Nachdem Warschau zur Hauptstadt eines eigenständigen polnisches Staates geworden ist, übernimmt Korczak auch die Leitung eines weiteren Waisenhauses in einem Warschauer Villenvorort. Er lehrt als Dozent am Institut für Sonderpädagogik, ist beim Bezirksgericht Sachverständiger für Erziehungsfragen und verfasst eine Reihe von Kinderbüchern und Erzählungen, in denen er seine pädagogischen Erkenntnisse thematisiert. Zuletzt wird er sogar Mitarbeiter des polnischen Rundfunks, in dem er als „alter Doktor“ in seiner Sendung sich mit Kindern über Kinder unterhält.

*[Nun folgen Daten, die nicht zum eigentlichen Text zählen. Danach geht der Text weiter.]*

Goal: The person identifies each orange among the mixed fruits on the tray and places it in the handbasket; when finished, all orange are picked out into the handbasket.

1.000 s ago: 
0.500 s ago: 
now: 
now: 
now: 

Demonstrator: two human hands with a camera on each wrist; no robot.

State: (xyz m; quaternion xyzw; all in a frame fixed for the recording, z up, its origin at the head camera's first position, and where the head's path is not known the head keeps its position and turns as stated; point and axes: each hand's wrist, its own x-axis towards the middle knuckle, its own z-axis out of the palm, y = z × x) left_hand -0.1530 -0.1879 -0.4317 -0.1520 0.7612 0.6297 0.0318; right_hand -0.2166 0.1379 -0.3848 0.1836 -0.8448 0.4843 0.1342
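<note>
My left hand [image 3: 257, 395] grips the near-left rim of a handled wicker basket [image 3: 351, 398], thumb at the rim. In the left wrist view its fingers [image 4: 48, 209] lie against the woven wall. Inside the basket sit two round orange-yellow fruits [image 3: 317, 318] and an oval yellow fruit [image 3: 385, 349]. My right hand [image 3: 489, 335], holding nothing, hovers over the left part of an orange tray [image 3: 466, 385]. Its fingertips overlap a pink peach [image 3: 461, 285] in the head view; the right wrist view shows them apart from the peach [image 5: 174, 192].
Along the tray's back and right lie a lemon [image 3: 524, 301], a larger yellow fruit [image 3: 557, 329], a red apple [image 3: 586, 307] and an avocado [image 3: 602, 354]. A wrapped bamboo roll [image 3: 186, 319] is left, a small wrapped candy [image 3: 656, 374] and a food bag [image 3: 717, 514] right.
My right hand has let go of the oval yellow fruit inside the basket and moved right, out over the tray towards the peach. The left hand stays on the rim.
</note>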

Mit dem Überfall auf Polen 1939 und ein Jahr später der Zwangsumsiedlung der Warschauer Juden ins Ghetto beginnt der letzte, herausforderndste Lebensabschnitt von Janusz Korczak. Auch sein Dom Sierot muss ins Ghetto übersiedeln, das er unter unvorstellbar schwierigen Bedingungen zwei Jahre lang weiter betreut, bis er im August 1942 mit seinen Waisenkindern seinen letzten Weg ins Vernichtungslager Treblinka antritt.

Andreas Andel

Empfehlungen

Es gibt viele Schriften und Bücher von Korczak und noch viel mehr Literatur über ihn. Hier meine persönlichen Top-3 Empfehlungen zum Einstieg:

  • Janusz Korczak: Wie man ein Kind lieben soll (Verlag: Vandenhoeck & Ruprecht)
  • Wolfgang Pelzer: Janusz Korczak (Verlag: Rowohlt)
  • Korczak. Ein Film von Andrzej Wajda (als DVD, Blu-Ray und bei Streaming-Anbietern erhältlich)

Ganz besonders empfehlen möchte ich einen Besuch des Museums der Geschichte der polnischen Juden sowie der verschiedenen Korszak-Denkmäler in Warschau.

Dieser Beitrag ist in Referenz an den (hervorragenden) Wikipedia-Eintrag zu Janusz Korczak sowie den Artikel „Die Organisation einer humanen Schule nach Janusz Korczak“ von Karl Garnitschnig erstellt worden.